Non sarà più il mitico muro di Berlino, alzato nel mondiale del 2006 e reso di cemento dalle performance epiche di Buffon e Cannavaro (appena 2 i gol subiti, il primo su autorete di Zaccardo con gli Stati Uniti, il secondo su rigore da Zidane nella finalissima) ma non può essere diventato improvvisamente, e per effetto del naturale logorio del calcio moderno, un disarmante gruviera. Buffon (nella foto) è una delle poche certezze dell’Italia targata 2010: non per niente è uno dei rari fuoriclasse rimasti in attività, al servizio del gagliardetto tricolore. Davanti a lui, appena suonerà l’inno di Mameli, torneranno Cannavaro e Zambrotta, non proprio come ai vecchi tempi, d’accordo, ma più affidabili di giovanotti alle prime armi: juventino e milanista sono reduci da una stagione piena di bassi più che di alti e perciò anche lungo la preparazione hanno denunciato limiti vistosi, ritardi nella condizione, discutibile smalto ma guai a considerarli bolliti, finiti.
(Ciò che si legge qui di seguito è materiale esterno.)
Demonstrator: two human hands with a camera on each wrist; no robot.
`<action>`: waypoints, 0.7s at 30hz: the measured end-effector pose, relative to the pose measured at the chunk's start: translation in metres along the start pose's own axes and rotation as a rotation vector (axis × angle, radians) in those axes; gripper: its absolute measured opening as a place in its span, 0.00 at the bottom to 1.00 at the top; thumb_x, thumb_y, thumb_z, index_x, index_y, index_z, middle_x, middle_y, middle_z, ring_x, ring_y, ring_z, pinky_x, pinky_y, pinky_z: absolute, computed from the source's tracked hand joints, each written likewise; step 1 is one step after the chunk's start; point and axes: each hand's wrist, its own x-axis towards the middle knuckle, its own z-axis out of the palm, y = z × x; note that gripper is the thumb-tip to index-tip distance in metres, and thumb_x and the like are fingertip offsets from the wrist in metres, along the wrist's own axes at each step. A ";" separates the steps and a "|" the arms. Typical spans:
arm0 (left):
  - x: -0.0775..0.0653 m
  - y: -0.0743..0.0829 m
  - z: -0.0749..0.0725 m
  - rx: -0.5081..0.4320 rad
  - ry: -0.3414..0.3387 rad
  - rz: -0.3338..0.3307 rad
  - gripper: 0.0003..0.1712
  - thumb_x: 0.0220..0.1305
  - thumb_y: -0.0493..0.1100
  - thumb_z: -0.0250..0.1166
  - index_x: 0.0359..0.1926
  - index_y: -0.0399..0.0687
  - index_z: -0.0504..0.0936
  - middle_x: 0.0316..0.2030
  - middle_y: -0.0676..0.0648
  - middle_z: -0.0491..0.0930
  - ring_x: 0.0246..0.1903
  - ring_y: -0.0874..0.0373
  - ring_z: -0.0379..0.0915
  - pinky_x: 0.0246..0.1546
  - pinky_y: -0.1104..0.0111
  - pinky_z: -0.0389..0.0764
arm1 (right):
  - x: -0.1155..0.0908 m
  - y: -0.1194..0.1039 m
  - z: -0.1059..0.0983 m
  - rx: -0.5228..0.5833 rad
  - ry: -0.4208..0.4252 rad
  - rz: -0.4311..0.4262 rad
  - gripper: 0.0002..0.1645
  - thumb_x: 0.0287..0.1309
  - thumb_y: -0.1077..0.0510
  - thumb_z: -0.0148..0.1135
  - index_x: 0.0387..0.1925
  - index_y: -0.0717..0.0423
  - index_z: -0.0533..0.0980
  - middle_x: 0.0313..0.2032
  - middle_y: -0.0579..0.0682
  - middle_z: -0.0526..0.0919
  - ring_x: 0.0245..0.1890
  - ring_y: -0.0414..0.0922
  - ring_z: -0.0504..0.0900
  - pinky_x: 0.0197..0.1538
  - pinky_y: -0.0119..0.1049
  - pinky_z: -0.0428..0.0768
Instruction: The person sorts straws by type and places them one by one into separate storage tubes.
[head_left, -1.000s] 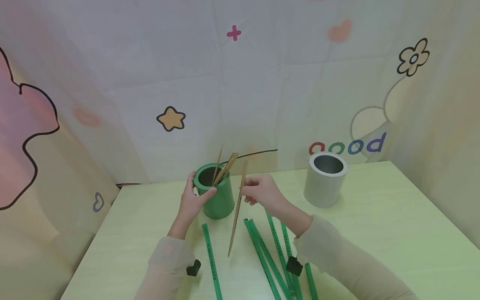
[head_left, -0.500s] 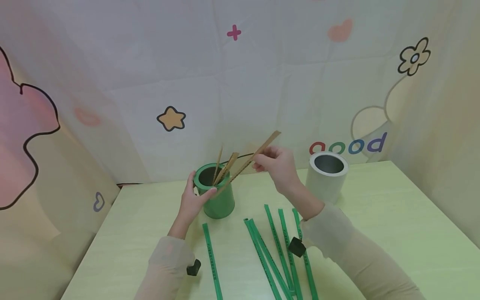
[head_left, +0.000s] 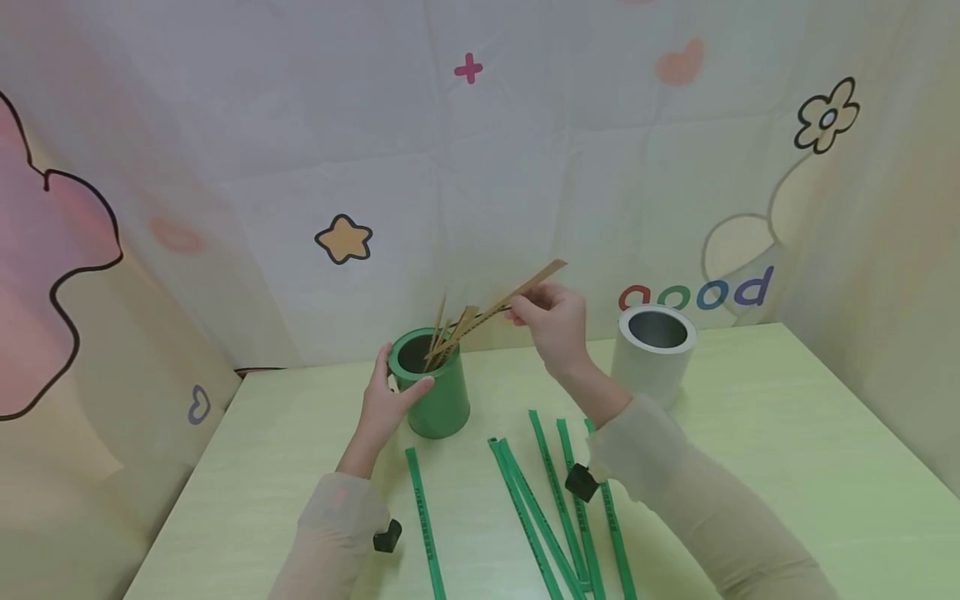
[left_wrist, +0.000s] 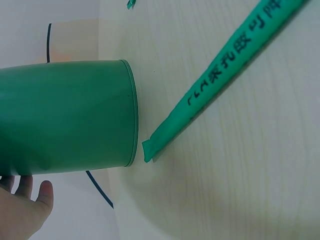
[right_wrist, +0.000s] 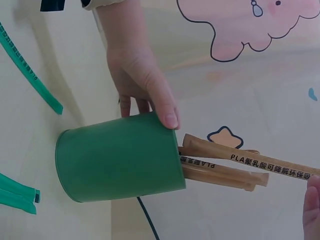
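My left hand (head_left: 386,404) grips the green can (head_left: 438,408) near its rim, thumb in front and fingers round the far left side. The can stands upright. Several brown paper-wrapped straws (right_wrist: 220,172) lean in it with their tops sticking out. My right hand (head_left: 555,325) pinches another brown paper-wrapped straw (right_wrist: 272,166), printed with black lettering, near its upper end. This straw slants down to the left, its lower end at the can's mouth. Whether that end is inside the rim, I cannot tell. In the left wrist view, some left-hand fingers (left_wrist: 25,190) show below the can.
A white can (head_left: 651,379) stands at the back right. Several green-wrapped straws (head_left: 521,508) lie on the pale wooden table (head_left: 787,467) in front of the right arm. One more green-wrapped straw (head_left: 424,517) lies before the green can. A printed cloth (head_left: 510,200) hangs behind.
My right hand has risen and moved right. Its straw has swung from nearly upright beside the green can to slanting, lower end over the mouth. The left hand has stayed put.
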 end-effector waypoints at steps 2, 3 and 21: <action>0.000 0.000 0.000 0.002 0.002 0.005 0.56 0.44 0.64 0.64 0.68 0.61 0.40 0.67 0.48 0.48 0.67 0.51 0.41 0.62 0.47 0.50 | 0.002 0.004 0.003 -0.028 -0.003 -0.003 0.07 0.48 0.68 0.55 0.27 0.73 0.75 0.17 0.43 0.77 0.19 0.39 0.78 0.28 0.26 0.78; 0.000 -0.001 0.000 0.002 0.002 0.009 0.56 0.44 0.64 0.64 0.68 0.61 0.40 0.67 0.48 0.48 0.67 0.51 0.41 0.62 0.47 0.50 | 0.003 0.007 0.004 -0.043 -0.008 -0.002 0.07 0.48 0.68 0.55 0.27 0.73 0.75 0.17 0.43 0.77 0.19 0.38 0.78 0.28 0.26 0.78; 0.002 -0.004 0.001 -0.003 0.010 0.006 0.57 0.43 0.65 0.64 0.68 0.61 0.41 0.67 0.48 0.49 0.67 0.51 0.41 0.62 0.47 0.50 | -0.002 0.048 0.044 -0.309 -0.144 0.073 0.07 0.51 0.63 0.57 0.30 0.64 0.78 0.25 0.58 0.81 0.22 0.39 0.76 0.27 0.27 0.76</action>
Giorgio Chiellini è il puntello che può reggere l’intera impalcatura, se assistito da discreta salute. Si è fermato nei primi giorni del Sestriere, a Ginevra ha mostrato di essere sulla strada del completo recupero: è indispensabile per reggere l’onda d’urto. Sia col Messico che con la Svizzera, troppo fragile è apparsa la trincea. Bisognerà averlo lucido (per gli interventi al limite) e responsabile al fine di cementare il reparto che può contare su qualche giovanotto (Criscito a sinistra e lo stesso Bonucci) da lanciare nella mischia senza complessi. Con Buffon e la sua ciurma, tra le certezze si possono elencare altri due-tre nomi. De Rossi, Marchisio e Di Natale sono tipi tosti e dal rendimento garantito.

Prendete Totò, il napoletano di Udine: ha realizzato un record di gol, 29, non con Mourinho.